- **Exercise details**
Only text is carried over. Reproduce the entries below exactly.

- **Provided records**
□ □ □
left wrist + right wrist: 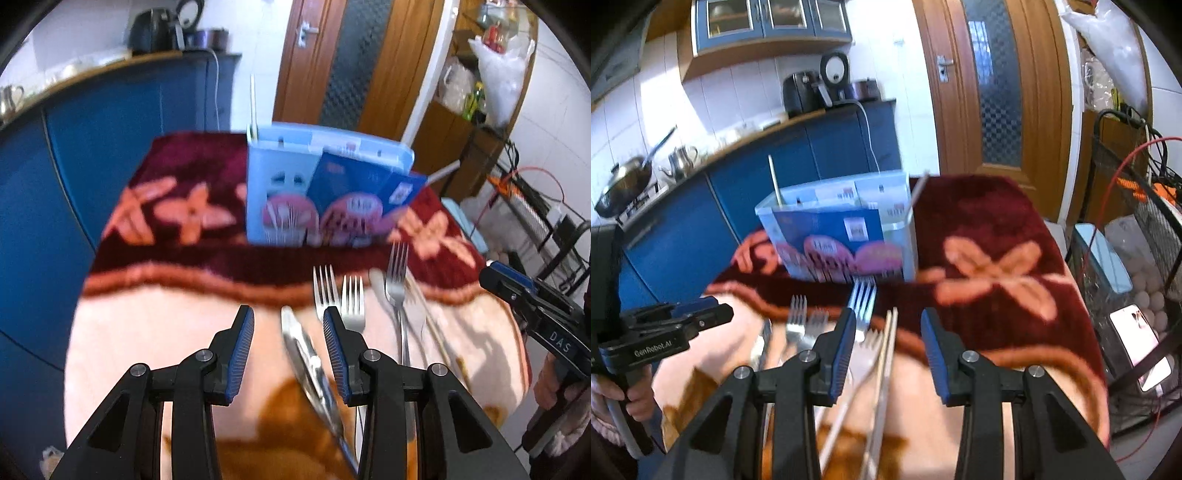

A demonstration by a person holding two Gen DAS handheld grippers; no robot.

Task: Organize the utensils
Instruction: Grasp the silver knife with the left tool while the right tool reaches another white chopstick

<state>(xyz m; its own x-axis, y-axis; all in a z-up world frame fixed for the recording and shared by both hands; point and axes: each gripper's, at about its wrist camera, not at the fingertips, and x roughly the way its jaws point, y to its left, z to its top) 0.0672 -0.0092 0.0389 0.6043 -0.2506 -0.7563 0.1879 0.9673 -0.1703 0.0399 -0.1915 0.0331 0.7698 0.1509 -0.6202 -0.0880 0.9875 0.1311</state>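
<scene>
Several metal forks [352, 301] lie side by side on the flowered blanket [159, 332], with a table knife [304, 350] left of them and pale chopsticks [432, 321] to the right. Behind them stands a light blue utensil holder [291, 184] with a stick in it. My left gripper [287, 310] is open just above the blanket, the knife lying under the gap between its fingers, untouched. My right gripper [888, 314] is open over the chopsticks [886, 362] and a fork [863, 299], gripping nothing. The holder [842, 229] is ahead of it, and the left gripper [683, 321] is at its left.
Blue kitchen cabinets [683, 236] run along the left behind the table, and a wooden door [993, 85] stands behind it. A wire rack [1145, 258] with eggs, cables and a phone crowds the table's right edge. A hand [617, 391] holds the left gripper's handle.
</scene>
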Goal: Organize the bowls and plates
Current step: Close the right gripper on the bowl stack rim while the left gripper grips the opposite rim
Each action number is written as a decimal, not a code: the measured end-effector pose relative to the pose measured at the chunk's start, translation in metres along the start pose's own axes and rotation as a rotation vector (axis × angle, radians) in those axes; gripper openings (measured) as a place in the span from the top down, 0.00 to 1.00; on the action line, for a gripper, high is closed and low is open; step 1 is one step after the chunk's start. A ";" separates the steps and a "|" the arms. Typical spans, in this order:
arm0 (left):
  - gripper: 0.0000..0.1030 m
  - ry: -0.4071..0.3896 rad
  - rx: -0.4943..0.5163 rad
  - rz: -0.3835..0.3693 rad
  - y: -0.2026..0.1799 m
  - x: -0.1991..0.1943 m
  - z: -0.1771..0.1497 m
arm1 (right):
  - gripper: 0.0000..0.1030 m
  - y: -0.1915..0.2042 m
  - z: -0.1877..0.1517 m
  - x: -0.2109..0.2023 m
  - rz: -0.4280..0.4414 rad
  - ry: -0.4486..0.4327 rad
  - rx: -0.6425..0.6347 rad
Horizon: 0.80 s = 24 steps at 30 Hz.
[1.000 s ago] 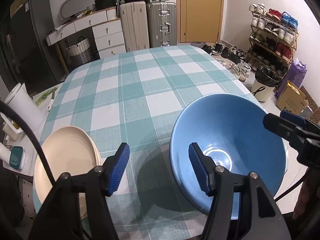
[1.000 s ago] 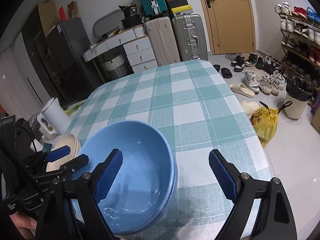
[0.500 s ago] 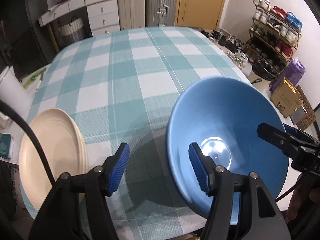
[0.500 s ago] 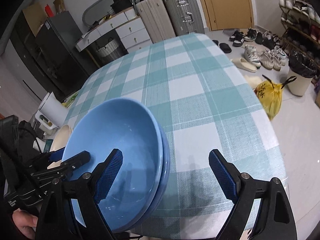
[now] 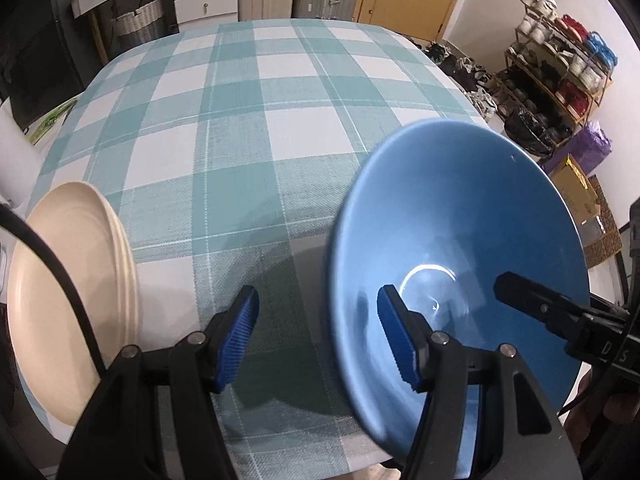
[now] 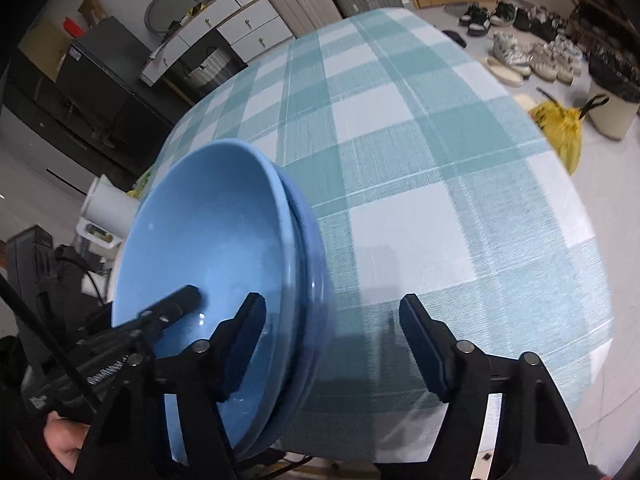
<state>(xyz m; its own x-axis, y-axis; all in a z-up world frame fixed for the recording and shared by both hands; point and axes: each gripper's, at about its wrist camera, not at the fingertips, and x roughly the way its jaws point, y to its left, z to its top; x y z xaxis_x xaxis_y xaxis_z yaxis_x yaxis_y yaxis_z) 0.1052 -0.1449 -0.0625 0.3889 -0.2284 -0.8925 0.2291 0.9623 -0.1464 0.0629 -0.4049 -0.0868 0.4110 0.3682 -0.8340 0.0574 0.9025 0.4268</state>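
Bowls (image 6: 224, 264) — two blue ones nested, the upper sitting inside the lower — stand near the front edge of my worktop (image 5: 280, 128), which wears a teal-and-white checked cloth. In my left wrist view the stack fills the right half, and a stack of cream plates (image 5: 68, 300) rests at the worktop's left edge, well apart from the bowls. My left gripper (image 5: 316, 336) stands with its jaws parted and nothing pressed between them; its right finger reaches in over the bowl's near rim while the left finger hangs above bare cloth. My right gripper (image 6: 332, 344) has just been closing its jaws, and they straddle the right-hand rim of the bowls — the left finger inside the upper bowl, the right finger outside over the cloth — yet a clear gap shows on both sides of the rim, so neither pad presses on it. A shoe rack (image 5: 560, 64) stands off to the right.
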 end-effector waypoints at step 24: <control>0.70 0.000 0.117 0.012 -0.029 0.008 -0.009 | 0.79 0.023 -0.003 0.009 -0.074 0.012 -0.108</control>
<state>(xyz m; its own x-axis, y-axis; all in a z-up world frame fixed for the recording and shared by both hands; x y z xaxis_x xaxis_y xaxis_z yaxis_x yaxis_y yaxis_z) 0.0941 -0.1732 -0.0692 0.3918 -0.2170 -0.8941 0.3270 0.9412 -0.0852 0.0649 -0.3803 -0.0852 0.3986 0.3021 -0.8660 -0.0120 0.9458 0.3244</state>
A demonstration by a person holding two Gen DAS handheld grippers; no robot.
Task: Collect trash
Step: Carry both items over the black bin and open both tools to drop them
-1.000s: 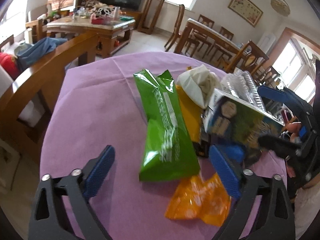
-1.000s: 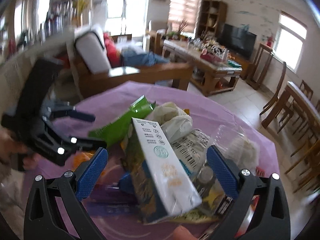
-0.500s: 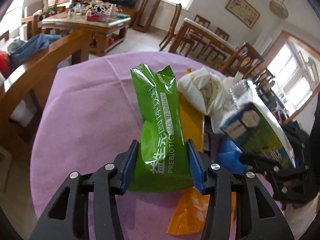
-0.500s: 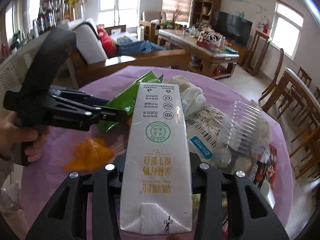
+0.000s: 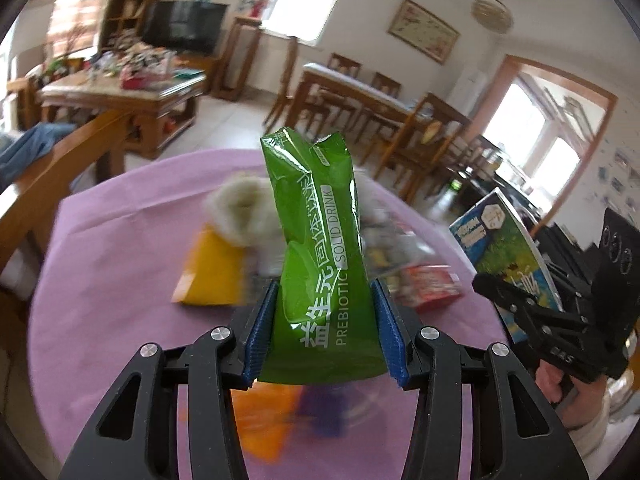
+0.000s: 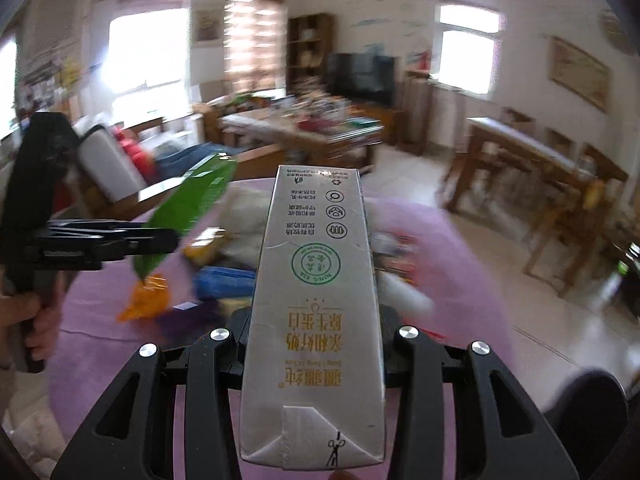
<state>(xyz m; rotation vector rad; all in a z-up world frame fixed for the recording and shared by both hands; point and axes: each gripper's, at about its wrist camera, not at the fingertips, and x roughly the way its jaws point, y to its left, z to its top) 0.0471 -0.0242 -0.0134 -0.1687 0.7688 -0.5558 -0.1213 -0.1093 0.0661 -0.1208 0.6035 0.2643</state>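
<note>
In the left wrist view my left gripper is shut on a green drink-powder pouch, held upright above the purple tablecloth. At the right edge of that view my right gripper holds a milk carton. In the right wrist view my right gripper is shut on the milk carton, its blue pads hidden behind the box. My left gripper with the green pouch shows there at the left. Both items hang clear of the trash pile.
On the round table lie an orange wrapper, a crumpled white tissue, a red packet and a blue pack, all blurred. Wooden chairs and a dining table stand around it. A hand grips the left handle.
Both grippers went from open around the trash to shut, the left on the green pouch, the right on the milk carton. Both then lifted their items off the table.
</note>
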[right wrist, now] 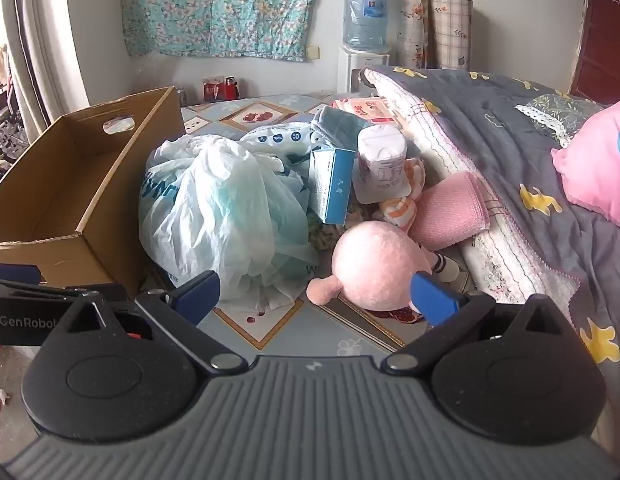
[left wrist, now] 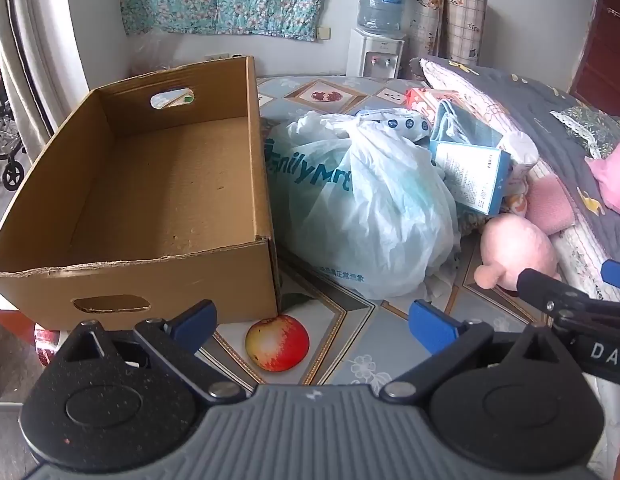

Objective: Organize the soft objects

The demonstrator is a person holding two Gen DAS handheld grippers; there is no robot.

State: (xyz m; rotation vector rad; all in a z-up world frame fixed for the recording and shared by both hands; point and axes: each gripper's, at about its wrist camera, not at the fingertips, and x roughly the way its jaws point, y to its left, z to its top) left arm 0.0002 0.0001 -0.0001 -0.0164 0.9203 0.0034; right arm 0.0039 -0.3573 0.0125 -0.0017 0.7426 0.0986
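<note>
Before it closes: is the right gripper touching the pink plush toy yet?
Cannot tell. In the right wrist view the right gripper is open, one fingertip overlapping the pink plush toy; neither view shows contact or a gap.

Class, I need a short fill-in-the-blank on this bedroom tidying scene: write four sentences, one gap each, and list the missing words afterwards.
1. The cardboard box holds ____ so far.
2. The round plush toy lying in front of the right gripper is ____ in colour.
3. The white plastic bag lies to the ____ of the box in the left wrist view.
4. The fingers of the left gripper are spread ____, gripping nothing.

Missing words: nothing; pink; right; open
</note>
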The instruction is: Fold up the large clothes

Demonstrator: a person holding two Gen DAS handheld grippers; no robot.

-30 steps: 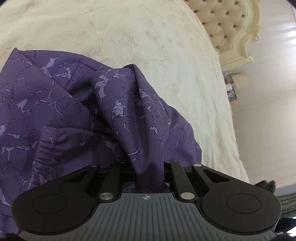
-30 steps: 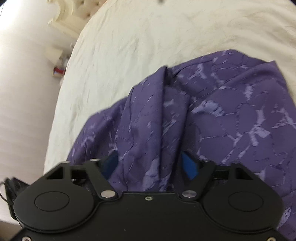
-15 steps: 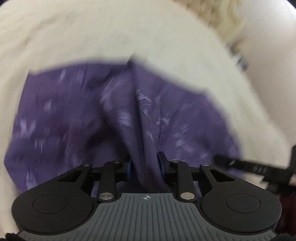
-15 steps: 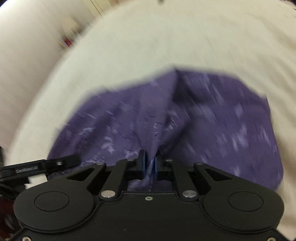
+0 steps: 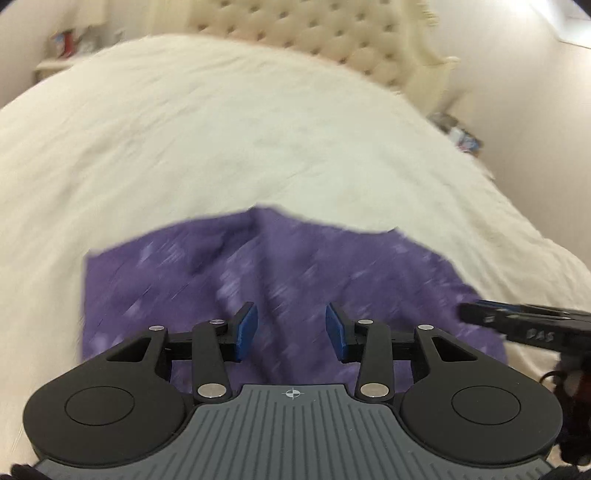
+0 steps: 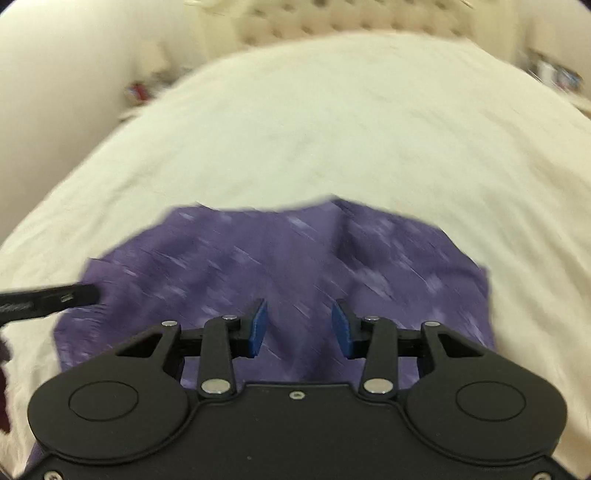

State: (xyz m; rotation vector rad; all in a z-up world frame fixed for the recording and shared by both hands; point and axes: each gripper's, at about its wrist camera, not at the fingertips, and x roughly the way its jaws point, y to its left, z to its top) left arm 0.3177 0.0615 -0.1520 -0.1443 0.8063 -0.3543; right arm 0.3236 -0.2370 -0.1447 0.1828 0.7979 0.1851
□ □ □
- **Solution**
left wrist + right wrist: 

A demonstration by a person holding two Gen DAS handheld grippers; no robot.

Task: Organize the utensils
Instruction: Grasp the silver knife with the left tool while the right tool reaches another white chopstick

<state>(xyz m; its own x-axis, y-axis; all in a z-up world frame fixed for the recording and shared by both hands; point and axes: each gripper's, at about its wrist camera, not at the fingertips, and x roughly the way its jaws point, y to its left, z to its top) 0.0672 -0.0092 0.0389 0.6043 -0.2506 -0.7563 0.1879 0.9673 -0.1703 0.0399 -0.1915 0.0331 0.7698 0.1509 -0.6202 -0.0880 0.9875 0.1311</state>
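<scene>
Several metal forks [352, 301] lie side by side on the flowered blanket [159, 332], with a table knife [304, 350] left of them and pale chopsticks [432, 321] to the right. Behind them stands a light blue utensil holder [291, 184] with a stick in it. My left gripper [287, 310] is open just above the blanket, the knife lying under the gap between its fingers, untouched. My right gripper [888, 314] is open over the chopsticks [886, 362] and a fork [863, 299], gripping nothing. The holder [842, 229] is ahead of it, and the left gripper [683, 321] is at its left.
Blue kitchen cabinets [683, 236] run along the left behind the table, and a wooden door [993, 85] stands behind it. A wire rack [1145, 258] with eggs, cables and a phone crowds the table's right edge. A hand [617, 391] holds the left gripper's handle.
</scene>
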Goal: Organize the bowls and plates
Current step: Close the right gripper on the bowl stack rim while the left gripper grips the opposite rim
Each action number is written as a decimal, not a code: the measured end-effector pose relative to the pose measured at the chunk's start, translation in metres along the start pose's own axes and rotation as a rotation vector (axis × angle, radians) in those axes; gripper openings (measured) as a place in the span from the top down, 0.00 to 1.00; on the action line, for a gripper, high is closed and low is open; step 1 is one step after the chunk's start. A ";" separates the steps and a "|" the arms. Typical spans, in this order:
arm0 (left):
  - gripper: 0.0000..0.1030 m
  - ry: -0.4071..0.3896 rad
  - rx: -0.4943..0.5163 rad
  - rz: -0.3835..0.3693 rad
  - y: -0.2026..0.1799 m
  - x: -0.1991..0.1943 m
  - z: -0.1771..0.1497 m
arm1 (right):
  - gripper: 0.0000..0.1030 m
  - y: -0.1915..0.2042 m
  - z: -0.1877..0.1517 m
  - x: -0.2109..0.2023 m
  - rz: -0.4280..0.4414 rad
  - ry: -0.4486..0.4327 rad
  - rx: -0.6425..0.6347 rad
Horizon: 0.80 s = 24 steps at 30 Hz.
[1.000 s ago] 
[1.000 s ago] 
[0.500 s ago] 
[0.500 s ago] 
[now] 
[now] 
<state>(xyz m; its own x-axis, y-axis; all in a z-up world frame fixed for the recording and shared by both hands; point and axes: each gripper's, at about its wrist camera, not at the fingertips, and x roughly the way its jaws point, y to its left, z to its top; x y z xaxis_x xaxis_y xaxis_z yaxis_x yaxis_y yaxis_z) 0.1052 -0.1449 -0.0625 0.3889 -0.2284 -0.8925 0.2291 0.9623 -0.1464 0.0629 -0.4049 -0.0868 0.4110 0.3682 -0.8340 0.0574 0.9025 0.4268</state>
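Bowls (image 6: 224, 264) — two blue ones nested, the upper sitting inside the lower — stand near the front edge of my worktop (image 5: 280, 128), which wears a teal-and-white checked cloth. In my left wrist view the stack fills the right half, and a stack of cream plates (image 5: 68, 300) rests at the worktop's left edge, well apart from the bowls. My left gripper (image 5: 316, 336) stands with its jaws parted and nothing pressed between them; its right finger reaches in over the bowl's near rim while the left finger hangs above bare cloth. My right gripper (image 6: 332, 344) has just been closing its jaws, and they straddle the right-hand rim of the bowls — the left finger inside the upper bowl, the right finger outside over the cloth — yet a clear gap shows on both sides of the rim, so neither pad presses on it. A shoe rack (image 5: 560, 64) stands off to the right.
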 end-effector waypoints at step 24: <control>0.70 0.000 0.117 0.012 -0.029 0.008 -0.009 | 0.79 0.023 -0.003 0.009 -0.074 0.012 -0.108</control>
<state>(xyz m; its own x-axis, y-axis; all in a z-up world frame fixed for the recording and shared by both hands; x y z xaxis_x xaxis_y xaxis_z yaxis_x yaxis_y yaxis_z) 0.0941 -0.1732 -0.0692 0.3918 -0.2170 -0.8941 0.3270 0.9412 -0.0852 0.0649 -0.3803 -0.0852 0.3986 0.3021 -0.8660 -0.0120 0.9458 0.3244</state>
A demonstration by a person holding two Gen DAS handheld grippers; no robot.
Task: Collect trash
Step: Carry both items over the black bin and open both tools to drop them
-1.000s: 
-1.000s: 
-0.500s: 
-0.500s: 
+0.000s: 
+0.000s: 
<state>(xyz m; rotation vector rad; all in a z-up world frame fixed for the recording and shared by both hands; point and axes: each gripper's, at about its wrist camera, not at the fingertips, and x roughly the way its jaws point, y to its left, z to its top) 0.0471 -0.0242 -0.0134 -0.1687 0.7688 -0.5558 -0.1213 -0.1093 0.0661 -0.1208 0.6035 0.2643</state>
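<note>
In the left wrist view my left gripper is shut on a green drink-powder pouch, held upright above the purple tablecloth. At the right edge of that view my right gripper holds a milk carton. In the right wrist view my right gripper is shut on the milk carton, its blue pads hidden behind the box. My left gripper with the green pouch shows there at the left. Both items hang clear of the trash pile.
On the round table lie an orange wrapper, a crumpled white tissue, a red packet and a blue pack, all blurred. Wooden chairs and a dining table stand around it. A hand grips the left handle.
Both grippers went from open around the trash to shut, the left on the green pouch, the right on the milk carton. Both then lifted their items off the table.
</note>
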[right wrist, now] 
[left wrist, now] 

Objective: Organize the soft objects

The demonstrator is a person holding two Gen DAS handheld grippers; there is no robot.

State: (xyz m; rotation vector rad; all in a z-up world frame fixed for the recording and shared by both hands; point and axes: each gripper's, at about its wrist camera, not at the fingertips, and x roughly the way its jaws point, y to its left, z to its top) left arm 0.0002 0.0001 -0.0001 -0.0164 0.9203 0.0034; right arm 0.0039 -0.3573 0.0125 -0.0017 0.7426 0.0986
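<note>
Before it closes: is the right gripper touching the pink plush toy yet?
Cannot tell. In the right wrist view the right gripper is open, one fingertip overlapping the pink plush toy; neither view shows contact or a gap.

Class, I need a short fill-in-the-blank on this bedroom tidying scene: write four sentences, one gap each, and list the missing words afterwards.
1. The cardboard box holds ____ so far.
2. The round plush toy lying in front of the right gripper is ____ in colour.
3. The white plastic bag lies to the ____ of the box in the left wrist view.
4. The fingers of the left gripper are spread ____, gripping nothing.

Missing words: nothing; pink; right; open
</note>
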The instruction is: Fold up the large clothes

Demonstrator: a person holding two Gen DAS handheld grippers; no robot.

-30 steps: 
-30 steps: 
-15 steps: 
-15 steps: 
+0 steps: 
+0 steps: 

State: (xyz m; rotation vector rad; all in a z-up world frame fixed for the recording and shared by both hands; point and axes: each gripper's, at about its wrist camera, not at the fingertips, and x roughly the way its jaws point, y to its left, z to its top) left arm 0.3177 0.0615 -0.1520 -0.1443 0.8063 -0.3543; right arm 0.3236 -0.2370 -0.1447 0.1828 0.7979 0.1851

This output is now complete.